**YOUR GOAL:**
Return every line of the data below, exactly.

======== COLLECTED MATERIAL ========

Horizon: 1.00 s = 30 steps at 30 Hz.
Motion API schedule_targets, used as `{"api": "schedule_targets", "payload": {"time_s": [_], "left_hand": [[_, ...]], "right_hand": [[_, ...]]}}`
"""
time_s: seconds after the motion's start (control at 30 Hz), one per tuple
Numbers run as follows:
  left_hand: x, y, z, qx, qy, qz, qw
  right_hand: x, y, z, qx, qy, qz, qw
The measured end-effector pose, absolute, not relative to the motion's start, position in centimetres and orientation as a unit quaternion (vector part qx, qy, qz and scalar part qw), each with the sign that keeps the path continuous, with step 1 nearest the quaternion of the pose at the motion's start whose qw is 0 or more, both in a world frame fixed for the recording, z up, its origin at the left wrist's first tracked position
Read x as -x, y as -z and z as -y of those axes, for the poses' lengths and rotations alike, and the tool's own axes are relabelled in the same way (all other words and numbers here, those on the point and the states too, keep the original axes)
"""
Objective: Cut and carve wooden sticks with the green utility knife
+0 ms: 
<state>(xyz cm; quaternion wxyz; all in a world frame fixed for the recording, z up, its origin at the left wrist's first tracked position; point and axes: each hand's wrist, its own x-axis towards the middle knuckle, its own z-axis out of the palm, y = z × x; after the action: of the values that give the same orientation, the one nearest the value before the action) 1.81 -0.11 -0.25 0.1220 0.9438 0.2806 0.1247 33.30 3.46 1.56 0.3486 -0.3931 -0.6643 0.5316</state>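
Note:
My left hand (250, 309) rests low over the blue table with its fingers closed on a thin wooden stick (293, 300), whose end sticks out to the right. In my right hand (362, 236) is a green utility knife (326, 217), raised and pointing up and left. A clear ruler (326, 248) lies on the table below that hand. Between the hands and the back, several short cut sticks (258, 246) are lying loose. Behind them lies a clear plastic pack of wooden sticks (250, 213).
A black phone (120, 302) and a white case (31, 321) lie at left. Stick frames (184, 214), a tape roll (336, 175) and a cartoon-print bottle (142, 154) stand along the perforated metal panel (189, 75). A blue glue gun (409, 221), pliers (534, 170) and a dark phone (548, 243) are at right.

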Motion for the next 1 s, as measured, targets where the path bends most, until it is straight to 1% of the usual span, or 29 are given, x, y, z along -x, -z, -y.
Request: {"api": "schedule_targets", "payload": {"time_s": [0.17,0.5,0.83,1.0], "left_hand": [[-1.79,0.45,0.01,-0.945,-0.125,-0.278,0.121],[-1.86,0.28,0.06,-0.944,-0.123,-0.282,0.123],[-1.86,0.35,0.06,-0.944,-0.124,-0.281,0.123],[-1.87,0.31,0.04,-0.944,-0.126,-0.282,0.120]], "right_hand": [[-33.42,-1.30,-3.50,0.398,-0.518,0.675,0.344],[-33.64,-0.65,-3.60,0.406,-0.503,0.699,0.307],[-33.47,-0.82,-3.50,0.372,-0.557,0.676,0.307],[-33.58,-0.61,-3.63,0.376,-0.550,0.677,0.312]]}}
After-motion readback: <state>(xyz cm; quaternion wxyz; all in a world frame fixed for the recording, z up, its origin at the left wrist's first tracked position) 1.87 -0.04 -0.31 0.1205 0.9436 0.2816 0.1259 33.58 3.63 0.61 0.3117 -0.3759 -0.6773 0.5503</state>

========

**TASK ANSWER:**
Horizon: 1.00 s = 30 steps at 30 Hz.
Motion API schedule_targets, used as `{"api": "schedule_targets", "payload": {"time_s": [_], "left_hand": [[_, ...]], "right_hand": [[_, ...]]}}`
"""
time_s: seconds after the motion's start (control at 30 Hz), one per tuple
Numbers run as follows:
  left_hand: x, y, z, qx, qy, qz, qw
  right_hand: x, y, z, qx, qy, qz, qw
The measured end-effector pose, absolute, not relative to the motion's start, position in centimetres and orientation as a unit quaternion (vector part qx, qy, qz and scalar part qw), each with the sign that keeps the path continuous, with step 1 nearest the quaternion of the pose at the motion's start whose qw is 0 or more, both in a world frame fixed for the recording, z up, its origin at the left wrist's first tracked position
Read x as -x, y as -z and z as -y of those axes, for the poses' lengths and rotations alike, and the tool's own axes are relabelled in the same way (all other words and numbers here, those on the point and the states too, keep the original axes)
"""
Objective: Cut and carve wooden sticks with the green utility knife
+0 ms: 
<state>(xyz cm; quaternion wxyz; all in a world frame fixed for the recording, z up, its origin at the left wrist's first tracked position; point and axes: each hand's wrist, its own x-axis towards the middle knuckle, its own z-axis out of the palm, y = z × x; after the action: of the values that give the same orientation, the one nearest the value before the action) 1.81 -0.11 -0.25 0.1220 0.9438 0.2806 0.1247 33.30 3.46 1.56 0.3486 -0.3931 -0.6643 0.5316</state>
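Note:
My left hand (250, 309) rests low over the blue table with its fingers closed on a thin wooden stick (293, 300), whose end sticks out to the right. In my right hand (362, 236) is a green utility knife (326, 217), raised and pointing up and left. A clear ruler (326, 248) lies on the table below that hand. Between the hands and the back, several short cut sticks (258, 246) are lying loose. Behind them lies a clear plastic pack of wooden sticks (250, 213).
A black phone (120, 302) and a white case (31, 321) lie at left. Stick frames (184, 214), a tape roll (336, 175) and a cartoon-print bottle (142, 154) stand along the perforated metal panel (189, 75). A blue glue gun (409, 221), pliers (534, 170) and a dark phone (548, 243) are at right.
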
Motion for the next 1 s, as measured, targets where the path bends most, until it is straight to 1% of the usual span, or 29 are given, x, y, z along -x, -z, -y.
Request: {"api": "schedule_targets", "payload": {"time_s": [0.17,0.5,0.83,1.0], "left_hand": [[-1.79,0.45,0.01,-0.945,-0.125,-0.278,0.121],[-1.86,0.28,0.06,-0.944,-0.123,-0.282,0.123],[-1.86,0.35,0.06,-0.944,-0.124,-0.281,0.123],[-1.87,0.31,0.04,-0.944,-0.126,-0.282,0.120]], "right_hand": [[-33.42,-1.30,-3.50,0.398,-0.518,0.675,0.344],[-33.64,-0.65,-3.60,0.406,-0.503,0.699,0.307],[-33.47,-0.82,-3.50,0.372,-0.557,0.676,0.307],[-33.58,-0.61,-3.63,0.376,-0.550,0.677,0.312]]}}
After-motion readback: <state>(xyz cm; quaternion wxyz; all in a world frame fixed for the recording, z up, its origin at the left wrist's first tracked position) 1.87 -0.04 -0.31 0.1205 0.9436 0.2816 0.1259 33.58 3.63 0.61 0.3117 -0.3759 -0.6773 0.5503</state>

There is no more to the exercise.